Segment Open

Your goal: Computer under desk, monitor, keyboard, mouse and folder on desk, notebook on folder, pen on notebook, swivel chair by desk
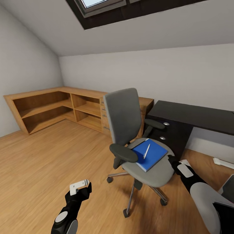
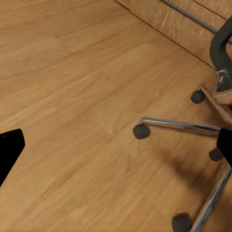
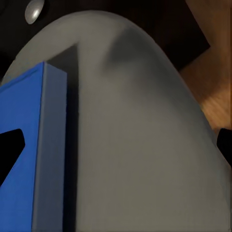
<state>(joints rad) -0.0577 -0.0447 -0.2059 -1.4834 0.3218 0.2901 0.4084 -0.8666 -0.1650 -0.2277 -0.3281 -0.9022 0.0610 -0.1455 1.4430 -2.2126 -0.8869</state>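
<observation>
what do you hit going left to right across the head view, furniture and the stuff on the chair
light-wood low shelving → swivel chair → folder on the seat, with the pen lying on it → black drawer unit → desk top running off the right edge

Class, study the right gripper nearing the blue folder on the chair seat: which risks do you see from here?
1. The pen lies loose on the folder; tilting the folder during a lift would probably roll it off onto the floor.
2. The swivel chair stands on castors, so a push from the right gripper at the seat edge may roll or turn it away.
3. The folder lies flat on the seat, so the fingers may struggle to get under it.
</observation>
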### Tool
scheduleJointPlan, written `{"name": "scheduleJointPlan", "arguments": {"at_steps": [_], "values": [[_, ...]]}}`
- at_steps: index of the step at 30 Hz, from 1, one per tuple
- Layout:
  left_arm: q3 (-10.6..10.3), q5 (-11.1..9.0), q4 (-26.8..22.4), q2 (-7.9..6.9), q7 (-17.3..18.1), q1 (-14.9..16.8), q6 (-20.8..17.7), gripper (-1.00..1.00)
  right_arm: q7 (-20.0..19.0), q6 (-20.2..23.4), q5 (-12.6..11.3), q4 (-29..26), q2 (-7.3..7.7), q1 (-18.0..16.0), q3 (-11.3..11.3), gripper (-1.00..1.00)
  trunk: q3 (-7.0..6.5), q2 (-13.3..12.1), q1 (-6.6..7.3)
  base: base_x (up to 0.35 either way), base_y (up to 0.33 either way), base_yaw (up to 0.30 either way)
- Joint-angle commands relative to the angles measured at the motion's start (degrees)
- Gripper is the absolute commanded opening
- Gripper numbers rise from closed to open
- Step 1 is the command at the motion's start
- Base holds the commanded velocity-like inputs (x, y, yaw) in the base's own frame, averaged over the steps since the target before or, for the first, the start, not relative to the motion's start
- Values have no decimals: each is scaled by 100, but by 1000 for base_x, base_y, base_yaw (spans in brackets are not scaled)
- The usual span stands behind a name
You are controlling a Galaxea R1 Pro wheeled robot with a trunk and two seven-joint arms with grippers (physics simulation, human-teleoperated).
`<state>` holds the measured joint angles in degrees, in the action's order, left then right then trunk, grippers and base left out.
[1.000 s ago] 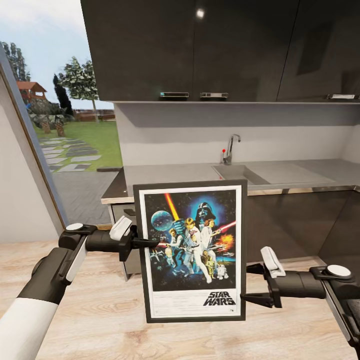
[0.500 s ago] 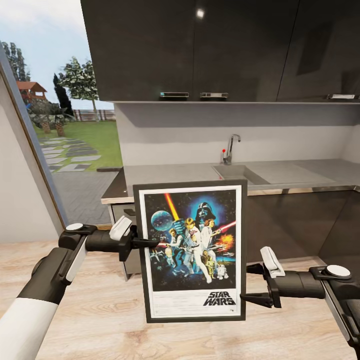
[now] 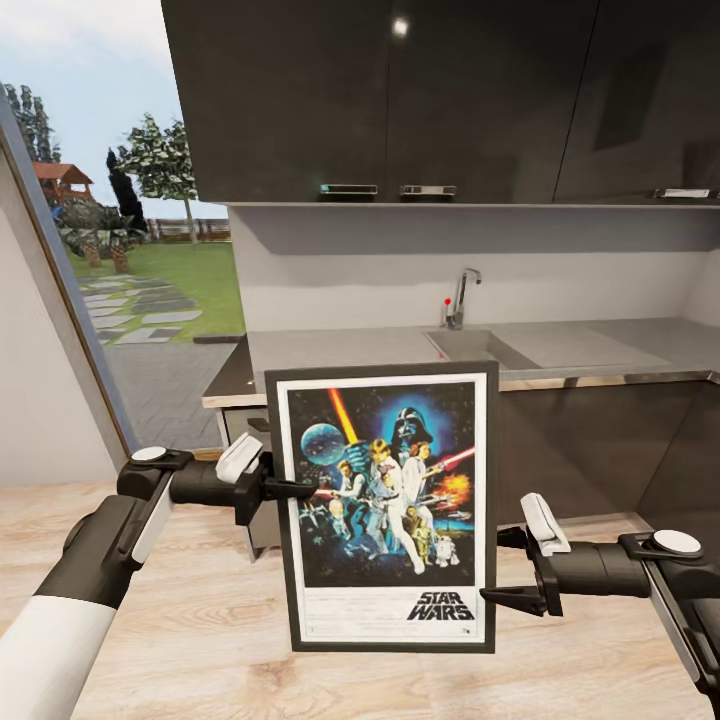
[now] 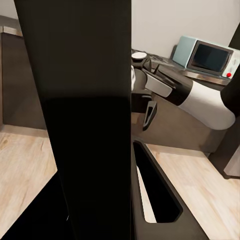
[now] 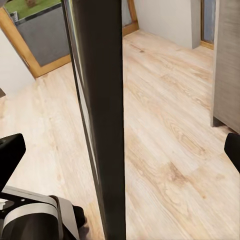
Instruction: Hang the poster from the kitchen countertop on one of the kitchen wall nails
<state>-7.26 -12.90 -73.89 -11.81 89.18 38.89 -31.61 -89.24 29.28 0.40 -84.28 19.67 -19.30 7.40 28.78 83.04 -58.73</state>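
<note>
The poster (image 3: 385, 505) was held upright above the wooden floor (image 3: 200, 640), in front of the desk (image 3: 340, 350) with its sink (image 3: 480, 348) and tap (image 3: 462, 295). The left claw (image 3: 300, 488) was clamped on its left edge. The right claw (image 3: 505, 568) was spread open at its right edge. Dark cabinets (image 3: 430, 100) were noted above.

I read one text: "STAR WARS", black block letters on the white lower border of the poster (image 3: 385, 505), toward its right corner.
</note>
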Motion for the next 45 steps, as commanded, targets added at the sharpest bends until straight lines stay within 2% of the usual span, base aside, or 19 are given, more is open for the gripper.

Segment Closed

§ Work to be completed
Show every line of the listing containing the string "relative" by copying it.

§ Result of the task
- Joint-angle commands relative to the angles measured at the motion's start (degrees)
- Base holds the commanded velocity-like inputs (x, y, yaw) in the base's own frame, averaged over the steps since the target before or, for the first, the start, not relative to the motion's start

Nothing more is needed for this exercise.